**Task to complete:** Please return only the lines from the one holding "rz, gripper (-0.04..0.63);" through the one holding "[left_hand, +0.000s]", exactly as they appear in the records below, both ends included.

**Records to process:**
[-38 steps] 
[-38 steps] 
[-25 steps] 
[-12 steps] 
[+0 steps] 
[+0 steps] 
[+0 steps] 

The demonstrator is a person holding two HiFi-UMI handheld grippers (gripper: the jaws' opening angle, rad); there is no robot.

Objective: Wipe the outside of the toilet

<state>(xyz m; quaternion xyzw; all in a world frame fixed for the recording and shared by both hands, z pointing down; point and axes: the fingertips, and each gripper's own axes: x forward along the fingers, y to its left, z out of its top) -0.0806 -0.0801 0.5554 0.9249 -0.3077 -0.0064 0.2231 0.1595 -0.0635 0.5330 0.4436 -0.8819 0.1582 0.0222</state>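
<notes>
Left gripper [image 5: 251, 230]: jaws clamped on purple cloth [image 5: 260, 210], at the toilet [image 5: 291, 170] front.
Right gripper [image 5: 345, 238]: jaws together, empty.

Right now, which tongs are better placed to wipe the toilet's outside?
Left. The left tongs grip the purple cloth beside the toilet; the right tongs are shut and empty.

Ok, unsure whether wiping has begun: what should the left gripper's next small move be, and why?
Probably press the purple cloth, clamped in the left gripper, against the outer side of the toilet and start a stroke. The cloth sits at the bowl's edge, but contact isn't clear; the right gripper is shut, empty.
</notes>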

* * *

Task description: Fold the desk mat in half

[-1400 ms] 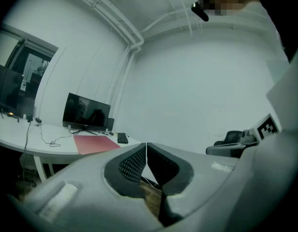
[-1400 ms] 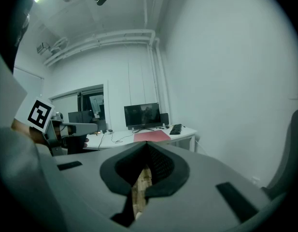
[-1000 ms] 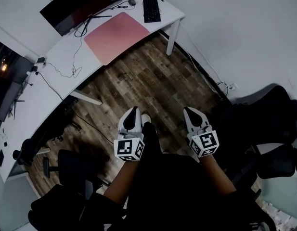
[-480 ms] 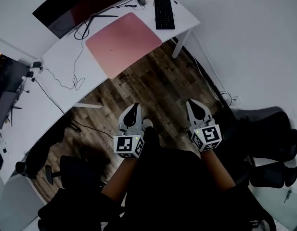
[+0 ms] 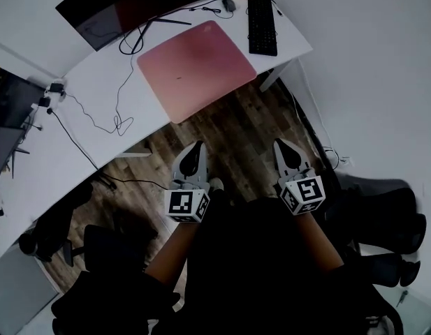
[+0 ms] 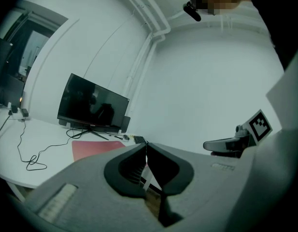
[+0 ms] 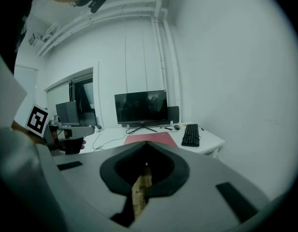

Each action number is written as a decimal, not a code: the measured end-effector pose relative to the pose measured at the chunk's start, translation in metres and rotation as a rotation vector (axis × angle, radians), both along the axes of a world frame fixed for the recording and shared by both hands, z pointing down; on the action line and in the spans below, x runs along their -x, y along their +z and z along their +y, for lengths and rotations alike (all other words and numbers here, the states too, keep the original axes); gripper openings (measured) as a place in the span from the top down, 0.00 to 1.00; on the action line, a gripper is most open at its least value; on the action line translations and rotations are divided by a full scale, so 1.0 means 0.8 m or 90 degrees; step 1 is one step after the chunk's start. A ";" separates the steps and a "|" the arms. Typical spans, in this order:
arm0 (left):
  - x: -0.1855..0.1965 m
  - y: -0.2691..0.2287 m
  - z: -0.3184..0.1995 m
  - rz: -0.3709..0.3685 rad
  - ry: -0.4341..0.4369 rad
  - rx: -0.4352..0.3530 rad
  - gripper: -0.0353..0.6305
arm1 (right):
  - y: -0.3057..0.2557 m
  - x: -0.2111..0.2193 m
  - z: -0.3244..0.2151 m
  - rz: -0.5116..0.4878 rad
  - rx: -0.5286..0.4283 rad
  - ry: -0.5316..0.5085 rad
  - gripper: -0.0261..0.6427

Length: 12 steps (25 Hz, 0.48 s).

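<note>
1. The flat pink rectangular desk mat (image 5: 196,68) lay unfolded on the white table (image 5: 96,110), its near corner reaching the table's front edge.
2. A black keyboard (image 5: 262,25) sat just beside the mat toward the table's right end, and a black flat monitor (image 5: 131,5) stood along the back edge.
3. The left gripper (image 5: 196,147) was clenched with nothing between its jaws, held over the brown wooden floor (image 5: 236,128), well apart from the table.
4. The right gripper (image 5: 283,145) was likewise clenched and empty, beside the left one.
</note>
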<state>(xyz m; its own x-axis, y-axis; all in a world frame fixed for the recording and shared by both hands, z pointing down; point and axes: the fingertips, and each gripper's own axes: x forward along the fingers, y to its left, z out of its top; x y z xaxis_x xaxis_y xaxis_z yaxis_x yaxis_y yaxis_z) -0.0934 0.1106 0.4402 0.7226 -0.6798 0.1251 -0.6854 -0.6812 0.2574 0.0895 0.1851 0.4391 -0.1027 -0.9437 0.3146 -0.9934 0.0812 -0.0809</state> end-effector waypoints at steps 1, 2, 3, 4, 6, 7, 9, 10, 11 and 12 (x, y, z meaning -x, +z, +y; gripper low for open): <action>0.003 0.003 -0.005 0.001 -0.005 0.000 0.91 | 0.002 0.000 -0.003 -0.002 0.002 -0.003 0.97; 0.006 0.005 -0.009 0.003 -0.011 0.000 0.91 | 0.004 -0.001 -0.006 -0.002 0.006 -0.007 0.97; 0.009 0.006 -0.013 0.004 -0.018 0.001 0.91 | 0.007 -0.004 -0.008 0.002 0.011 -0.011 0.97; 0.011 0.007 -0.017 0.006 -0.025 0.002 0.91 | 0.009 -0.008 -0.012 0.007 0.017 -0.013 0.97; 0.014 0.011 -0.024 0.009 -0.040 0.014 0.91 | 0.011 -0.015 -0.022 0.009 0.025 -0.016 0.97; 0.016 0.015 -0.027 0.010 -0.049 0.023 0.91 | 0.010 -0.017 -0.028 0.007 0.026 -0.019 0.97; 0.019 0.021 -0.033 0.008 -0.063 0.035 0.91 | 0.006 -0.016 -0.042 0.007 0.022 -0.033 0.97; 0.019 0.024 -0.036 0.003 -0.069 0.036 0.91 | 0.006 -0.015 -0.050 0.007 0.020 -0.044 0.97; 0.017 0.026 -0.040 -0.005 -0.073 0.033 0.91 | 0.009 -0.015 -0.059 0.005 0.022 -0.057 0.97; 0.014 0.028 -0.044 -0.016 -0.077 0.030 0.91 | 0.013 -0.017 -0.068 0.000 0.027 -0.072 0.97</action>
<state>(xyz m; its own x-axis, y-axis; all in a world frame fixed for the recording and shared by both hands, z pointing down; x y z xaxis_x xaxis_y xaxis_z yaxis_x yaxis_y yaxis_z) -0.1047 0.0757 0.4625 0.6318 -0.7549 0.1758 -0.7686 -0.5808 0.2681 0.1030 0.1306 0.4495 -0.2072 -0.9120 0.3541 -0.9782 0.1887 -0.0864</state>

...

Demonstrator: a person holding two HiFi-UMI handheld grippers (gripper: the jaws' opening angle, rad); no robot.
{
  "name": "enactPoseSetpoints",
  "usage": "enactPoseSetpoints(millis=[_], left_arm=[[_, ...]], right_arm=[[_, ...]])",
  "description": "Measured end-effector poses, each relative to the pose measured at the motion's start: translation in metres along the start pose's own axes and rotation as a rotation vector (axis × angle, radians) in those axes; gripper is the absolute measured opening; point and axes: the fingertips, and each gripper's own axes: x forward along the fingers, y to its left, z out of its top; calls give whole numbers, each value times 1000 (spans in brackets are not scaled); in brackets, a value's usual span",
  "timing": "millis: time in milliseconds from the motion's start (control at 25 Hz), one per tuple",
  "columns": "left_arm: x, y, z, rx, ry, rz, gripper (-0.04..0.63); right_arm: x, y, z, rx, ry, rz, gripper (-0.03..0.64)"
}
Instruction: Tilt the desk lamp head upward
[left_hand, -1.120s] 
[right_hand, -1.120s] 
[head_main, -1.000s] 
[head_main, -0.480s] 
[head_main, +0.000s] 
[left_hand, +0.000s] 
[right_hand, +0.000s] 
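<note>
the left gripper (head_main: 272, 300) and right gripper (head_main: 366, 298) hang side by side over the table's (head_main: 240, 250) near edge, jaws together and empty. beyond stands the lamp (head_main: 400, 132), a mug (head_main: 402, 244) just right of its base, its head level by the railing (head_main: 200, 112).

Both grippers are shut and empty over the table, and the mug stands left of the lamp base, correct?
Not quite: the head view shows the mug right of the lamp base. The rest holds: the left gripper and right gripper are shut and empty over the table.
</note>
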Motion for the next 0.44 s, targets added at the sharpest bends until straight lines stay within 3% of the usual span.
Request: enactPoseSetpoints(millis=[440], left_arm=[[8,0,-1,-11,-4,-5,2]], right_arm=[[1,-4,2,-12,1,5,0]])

**Output of the exercise:**
  "columns": "left_arm: x, y, z, rx, ry, rz, gripper (-0.04..0.63); right_arm: x, y, z, rx, ry, rz, gripper (-0.03..0.64)"
}
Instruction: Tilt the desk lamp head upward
[left_hand, -1.120s] 
[right_hand, -1.120s] 
[head_main, -1.000s] 
[head_main, -0.480s] 
[head_main, +0.000s] 
[left_hand, +0.000s] 

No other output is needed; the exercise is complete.